Marc Sayous | Songes et formes

En laboratoire actuellement. Texte en forge.

"Ombre en vous-même. Témoin secret de votre solitude. Minotaure solitaire. Gardien de votre incertitude et de votre crainte de vivre dans la permanence d'une métamorphose. Qui suis-je vraiment pour vous ?

Toute personne plongée dans le dédale commence par chercher. La sortie, naturellement. Plus rarement me chercher.  Elle espère la ligne droite par les courbes du faux-semblant, devine la piste, anticipe une fin au problème. C'est inexorable. Quel piège ! N'y croyez pas. Ariane n'avait de fil que celui de ses pensées. Personne ne sort du labyrinthe. On ruse mais rien n'y fera. 

Comme tous, vous m'imaginez bestial, animal légendaire au fond de l'architecture, monstre pétrifiant au cœur du monument inerte, force rugissante vous trompant pour vous contraindre à rester dans l'erreur. C'est pourtant vous ma prison, moi qui demeure au centre de vos chimères. 

De tous vos chemins perdus qui se tissent et s'entrecroisent au gré de l'illusion, je connais le plan. Suis-je aussi la clef, la porte ou la serrure peut-être même l'ensemble ? Minotaure invisible qui maîtrise les parois changeante, l'architecture des songes, créature imaginaire qui compose et décompose les constellations faites de souvenirs et d'impressions. Tout paraîtra s'effacer lors même que rien ne peut s'oublier. Vous ne trouverez pas autre que moi dans votre dédale, personne qui ne sache lire le tracé des frontières variables, des formes de l'oubli, l'érosion naturelle de l'imaginaire incandescent au cœur de vos mirages. Pas même vous. Croire que je ne suis qu'animalité voilà l'erreur. Cette propension au simulacre vous guide, vous enchante et vous perdra. Mais c'est déjà plus fort que vous : vous oublierez tout y compris ce que je vous dis. La frayeur bestiale que vous projetterez en moi deviendra votre ! Et comme je vous préviens, je les préviens et à la fin tous se trompent.

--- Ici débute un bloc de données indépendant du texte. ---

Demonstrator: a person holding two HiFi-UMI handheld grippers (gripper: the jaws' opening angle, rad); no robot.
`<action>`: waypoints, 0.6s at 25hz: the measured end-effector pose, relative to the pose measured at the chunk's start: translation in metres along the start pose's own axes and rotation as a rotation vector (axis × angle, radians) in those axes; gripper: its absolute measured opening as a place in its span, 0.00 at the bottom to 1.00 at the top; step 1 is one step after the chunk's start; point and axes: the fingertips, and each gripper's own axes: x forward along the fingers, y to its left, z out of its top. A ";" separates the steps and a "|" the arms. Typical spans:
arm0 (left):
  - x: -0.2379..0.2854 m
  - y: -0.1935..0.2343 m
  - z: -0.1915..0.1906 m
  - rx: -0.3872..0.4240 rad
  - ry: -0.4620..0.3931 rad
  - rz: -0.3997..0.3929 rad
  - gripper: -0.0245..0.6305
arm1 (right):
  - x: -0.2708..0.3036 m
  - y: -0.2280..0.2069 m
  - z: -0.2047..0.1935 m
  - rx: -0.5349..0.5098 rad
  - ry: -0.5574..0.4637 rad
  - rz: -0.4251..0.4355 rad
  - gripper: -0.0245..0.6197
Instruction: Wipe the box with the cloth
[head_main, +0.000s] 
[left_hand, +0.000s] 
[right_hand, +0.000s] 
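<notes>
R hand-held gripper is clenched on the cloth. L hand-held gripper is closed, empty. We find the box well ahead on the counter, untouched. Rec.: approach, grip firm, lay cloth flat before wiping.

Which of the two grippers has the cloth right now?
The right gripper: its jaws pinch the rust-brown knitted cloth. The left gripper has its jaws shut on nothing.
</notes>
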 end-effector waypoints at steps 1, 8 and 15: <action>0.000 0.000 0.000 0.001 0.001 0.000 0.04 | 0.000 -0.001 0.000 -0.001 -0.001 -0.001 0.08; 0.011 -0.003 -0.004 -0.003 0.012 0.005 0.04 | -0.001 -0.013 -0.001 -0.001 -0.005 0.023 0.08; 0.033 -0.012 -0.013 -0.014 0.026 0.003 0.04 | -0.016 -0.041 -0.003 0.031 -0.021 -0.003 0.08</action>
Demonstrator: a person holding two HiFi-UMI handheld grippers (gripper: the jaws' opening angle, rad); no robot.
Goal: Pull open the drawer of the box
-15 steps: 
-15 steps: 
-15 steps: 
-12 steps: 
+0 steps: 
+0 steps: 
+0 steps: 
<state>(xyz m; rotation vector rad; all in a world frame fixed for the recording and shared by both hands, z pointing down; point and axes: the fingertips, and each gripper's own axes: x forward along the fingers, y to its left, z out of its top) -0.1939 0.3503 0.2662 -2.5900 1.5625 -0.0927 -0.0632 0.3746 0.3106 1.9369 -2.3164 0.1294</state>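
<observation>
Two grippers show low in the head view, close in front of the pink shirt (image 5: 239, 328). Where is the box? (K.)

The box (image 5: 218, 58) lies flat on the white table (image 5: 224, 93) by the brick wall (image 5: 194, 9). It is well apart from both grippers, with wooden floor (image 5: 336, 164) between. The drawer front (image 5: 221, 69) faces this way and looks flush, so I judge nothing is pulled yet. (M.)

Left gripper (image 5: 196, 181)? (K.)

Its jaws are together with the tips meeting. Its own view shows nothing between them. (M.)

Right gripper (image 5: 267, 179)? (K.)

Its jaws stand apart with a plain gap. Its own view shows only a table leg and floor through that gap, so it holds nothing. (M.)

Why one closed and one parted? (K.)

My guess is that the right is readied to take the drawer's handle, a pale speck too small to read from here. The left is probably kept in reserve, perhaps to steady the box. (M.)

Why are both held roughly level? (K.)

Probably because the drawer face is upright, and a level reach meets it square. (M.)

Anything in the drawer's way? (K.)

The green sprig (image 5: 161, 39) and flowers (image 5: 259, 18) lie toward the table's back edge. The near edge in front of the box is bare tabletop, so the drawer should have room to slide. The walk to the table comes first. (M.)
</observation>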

Car nous allons ensemble au fond de cette solitude. Nous forgeons et reforgeons la mémoire de vos chemins perdus et je disperse encore et encore vos traces trop claire d'un souffle. Personne ne troublera ce qui s'est évanoui au plus profond de vos abîmes. Là reposent toutes les formes égarées et préservées et je m'en nourris. Je suis le minotaure, l'onirophage. Votre corps ne m'intéresse pas. Je suis le minotaure, qui vous transporte par mes miroirs multiples, sur les chemins infinies de votre chambre obscure dont vous ne sortirez jamais par la lumière. Il faut bien que je mange. Vous êtes ma cage. Nous partagerons toujours le même destin, les mêmes barreaux."